Serge ASSIER

Serge Assier, photographe autodidacte, vit et travaille à Marseille. Il est le parrain du festival 2016.

Berger à 14 ans, reporter photographe pour l’agence Gamma à 28 ans, puis pour le Provençal aujourd’hui La Provence, VSD et plusieurs autres journaux, il n’a cessé de consacrer sa vie à la photographie.
 

A ce jour, il a créé une vingtaine d’expositions photographiques et littéraires, participé à de nombreuses expositions collectives, collaboré à plusieurs parutions littéraires, tenu de multiples conférences à travers le monde, édité un grand nombre d’ouvrages de photographie.

Il a été également lauréat de plusieurs prix dont le prix Jean Roque en 2000. Entré dans le Who’s Who In France en 2003.

Certaines de ses œuvres ont été intégrées dans le fonds de collections publiques et privées, notamment la bibliothèque Nationale de France.
 

www.sergeassier.com

 

Extrait biographique de Jean Kehayan
Journaliste et essayiste

"Serge Assier construit son travail autour de ses envies, et ne peut pas appuyer sur le déclencheur de son appareil s'il n'est pas immergé corps et âme dans un lieu.
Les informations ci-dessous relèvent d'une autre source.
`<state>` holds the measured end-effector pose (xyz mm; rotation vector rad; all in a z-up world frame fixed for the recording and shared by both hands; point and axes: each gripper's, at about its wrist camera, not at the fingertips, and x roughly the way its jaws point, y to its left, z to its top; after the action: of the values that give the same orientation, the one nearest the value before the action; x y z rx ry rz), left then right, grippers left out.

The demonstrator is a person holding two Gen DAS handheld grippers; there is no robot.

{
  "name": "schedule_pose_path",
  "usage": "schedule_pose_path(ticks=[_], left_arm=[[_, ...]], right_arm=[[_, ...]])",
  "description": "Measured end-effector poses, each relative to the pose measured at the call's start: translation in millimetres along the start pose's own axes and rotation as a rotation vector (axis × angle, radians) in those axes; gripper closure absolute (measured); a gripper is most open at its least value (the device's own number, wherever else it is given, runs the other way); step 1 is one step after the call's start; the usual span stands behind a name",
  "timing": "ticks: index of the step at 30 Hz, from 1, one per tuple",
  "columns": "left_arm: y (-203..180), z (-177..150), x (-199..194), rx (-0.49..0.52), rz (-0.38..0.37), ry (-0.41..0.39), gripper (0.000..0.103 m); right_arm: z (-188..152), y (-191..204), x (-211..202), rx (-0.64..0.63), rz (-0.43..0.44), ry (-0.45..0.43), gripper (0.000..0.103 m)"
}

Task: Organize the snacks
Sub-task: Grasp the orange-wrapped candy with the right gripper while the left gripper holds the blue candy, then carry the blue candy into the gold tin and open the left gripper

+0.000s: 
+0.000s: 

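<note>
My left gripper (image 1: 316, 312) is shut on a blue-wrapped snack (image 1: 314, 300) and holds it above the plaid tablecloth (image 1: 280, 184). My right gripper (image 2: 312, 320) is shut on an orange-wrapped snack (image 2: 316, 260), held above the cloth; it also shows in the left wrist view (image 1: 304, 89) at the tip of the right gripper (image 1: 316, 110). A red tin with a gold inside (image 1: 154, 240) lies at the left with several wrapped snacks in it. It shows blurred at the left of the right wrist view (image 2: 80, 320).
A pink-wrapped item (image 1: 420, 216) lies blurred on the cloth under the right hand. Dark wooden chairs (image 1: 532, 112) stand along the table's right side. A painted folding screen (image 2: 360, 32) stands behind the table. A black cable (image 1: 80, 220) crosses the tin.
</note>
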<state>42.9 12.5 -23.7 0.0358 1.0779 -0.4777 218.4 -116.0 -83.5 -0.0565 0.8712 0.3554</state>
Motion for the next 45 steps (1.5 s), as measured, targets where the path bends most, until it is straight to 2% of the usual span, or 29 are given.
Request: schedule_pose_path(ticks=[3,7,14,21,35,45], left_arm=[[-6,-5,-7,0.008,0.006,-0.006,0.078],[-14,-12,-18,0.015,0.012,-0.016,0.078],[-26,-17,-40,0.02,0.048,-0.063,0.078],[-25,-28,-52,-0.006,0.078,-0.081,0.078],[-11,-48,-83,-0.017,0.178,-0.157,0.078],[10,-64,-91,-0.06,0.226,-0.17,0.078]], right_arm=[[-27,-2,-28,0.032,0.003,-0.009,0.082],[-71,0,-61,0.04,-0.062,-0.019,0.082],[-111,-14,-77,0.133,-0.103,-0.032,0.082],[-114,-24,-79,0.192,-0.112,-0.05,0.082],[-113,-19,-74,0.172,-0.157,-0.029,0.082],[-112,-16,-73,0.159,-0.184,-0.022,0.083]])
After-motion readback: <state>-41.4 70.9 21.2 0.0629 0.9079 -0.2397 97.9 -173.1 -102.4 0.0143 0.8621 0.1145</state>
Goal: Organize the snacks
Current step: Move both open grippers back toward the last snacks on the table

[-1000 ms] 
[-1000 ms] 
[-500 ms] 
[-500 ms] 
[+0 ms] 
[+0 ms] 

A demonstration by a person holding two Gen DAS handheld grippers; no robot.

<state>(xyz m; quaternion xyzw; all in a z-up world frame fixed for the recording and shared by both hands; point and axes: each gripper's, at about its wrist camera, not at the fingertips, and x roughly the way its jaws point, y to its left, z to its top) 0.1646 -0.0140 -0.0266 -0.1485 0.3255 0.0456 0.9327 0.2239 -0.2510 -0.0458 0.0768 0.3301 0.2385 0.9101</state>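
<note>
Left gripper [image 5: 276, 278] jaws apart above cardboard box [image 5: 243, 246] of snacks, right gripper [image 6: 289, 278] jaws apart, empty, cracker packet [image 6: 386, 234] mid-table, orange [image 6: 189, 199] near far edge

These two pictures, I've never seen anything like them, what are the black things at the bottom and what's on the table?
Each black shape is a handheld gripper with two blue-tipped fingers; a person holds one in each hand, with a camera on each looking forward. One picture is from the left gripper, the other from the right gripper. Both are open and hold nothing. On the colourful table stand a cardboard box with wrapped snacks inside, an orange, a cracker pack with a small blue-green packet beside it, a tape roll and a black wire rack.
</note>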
L’originalité de ses reportages, c’est d’avoir « laissé être » ses êtres humains. Il lui faut non seulement capter les atmosphères mais aussi les points intimes où vivent les sujets qu'il va imprimer dans sa rétine argentique. C'est un photographe-monde qui sillonne sans fin la planète comme s'il craignait qu'une atmosphère lui échappe.

Le voici donc à Venise pour des images bien éloignées de clichés touristiques. En Chine, le cadre exotique sert de prétexte à fixer des visages, des dos qui peinent ou des attitudes contraintes par la propagande. D'Anvers à Barcelone, de Rabat à Berlin, de la Corse à Tunis, de Rome à Salonique, ou de Porto à la région de Lorraine, en passant par Marseille, sa ville, le photographe a fixé les détails qui reflètent l'universel de la joie et de la peine des hommes. Ses images bien construites nous prennent par la main pour nous conduire insensiblement vers, précisément, le sensible, en toute simplicité et en une symphonie de noirs, de blancs et de gris.

 

On est loin, pour autant, de la photographie documentaire qui se piquerait de sociographie : la joie de vivre qui éclate dans ses images ne serait pas discernable par la rigueur scientifique. Mais, il s’agit pourtant bien d’une connaissance à part entière ; une connaissance sensible des hommes et de leur milieu, que le reporter déploie comme une poétique visuelle qui renouerait avec le sens le plus ancien du mot de théorie. Mais aussi de ses amitiés sincères.

Ces poèmes photographiques révèlent des nudités dont seules les déesses savent encore se parer… Et ce rêve fragmenté nous renvoie, dans un grand élan de liberté, au monde des origines, aux sources lustrales de la poésie."